Give the listing below again in full, exactly as written.

────────

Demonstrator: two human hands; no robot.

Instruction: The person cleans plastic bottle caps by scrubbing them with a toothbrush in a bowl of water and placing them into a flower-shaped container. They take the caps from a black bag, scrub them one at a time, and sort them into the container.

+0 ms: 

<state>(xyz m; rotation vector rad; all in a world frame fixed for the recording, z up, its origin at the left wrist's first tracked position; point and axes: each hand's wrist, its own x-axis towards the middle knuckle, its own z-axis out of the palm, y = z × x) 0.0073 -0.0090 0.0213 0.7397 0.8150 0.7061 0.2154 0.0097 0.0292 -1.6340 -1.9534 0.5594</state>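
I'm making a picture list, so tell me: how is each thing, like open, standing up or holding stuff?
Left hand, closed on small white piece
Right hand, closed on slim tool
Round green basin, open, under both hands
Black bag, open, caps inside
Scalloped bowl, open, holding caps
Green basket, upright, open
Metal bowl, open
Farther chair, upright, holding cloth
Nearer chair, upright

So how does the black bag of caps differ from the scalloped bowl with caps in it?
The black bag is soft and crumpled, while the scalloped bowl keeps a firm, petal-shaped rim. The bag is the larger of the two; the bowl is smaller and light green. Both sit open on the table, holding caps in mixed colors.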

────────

### [EXERCISE ANSWER]
Demonstrator: two human hands; no robot.

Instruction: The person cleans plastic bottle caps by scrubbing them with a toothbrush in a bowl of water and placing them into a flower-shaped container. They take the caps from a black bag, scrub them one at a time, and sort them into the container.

+0 ms: 

<state>(xyz m; rotation vector rad; all in a world frame fixed for the recording, z up, its origin at the left wrist's first tracked position; point and axes: each hand's wrist, its own x-axis towards the middle knuckle, its own z-axis out of the palm, y = z × x) 0.0073 -0.0090 0.0213 0.7397 0.8150 0.7061 0.2154 0.0097 0.0292 -1.6340 -1.9534 0.5594</state>
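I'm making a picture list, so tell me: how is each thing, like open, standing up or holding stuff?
Left hand, closed on small white piece
Right hand, closed on slim tool
Round green basin, open, under both hands
Black bag, open, caps inside
Scalloped bowl, open, holding caps
Green basket, upright, open
Metal bowl, open
Farther chair, upright, holding cloth
Nearer chair, upright

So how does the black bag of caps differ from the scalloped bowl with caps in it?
The black bag is soft and crumpled, while the scalloped bowl keeps a firm, petal-shaped rim. The bag is the larger of the two; the bowl is smaller and light green. Both sit open on the table, holding caps in mixed colors.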

Nothing further remains to be added to the answer.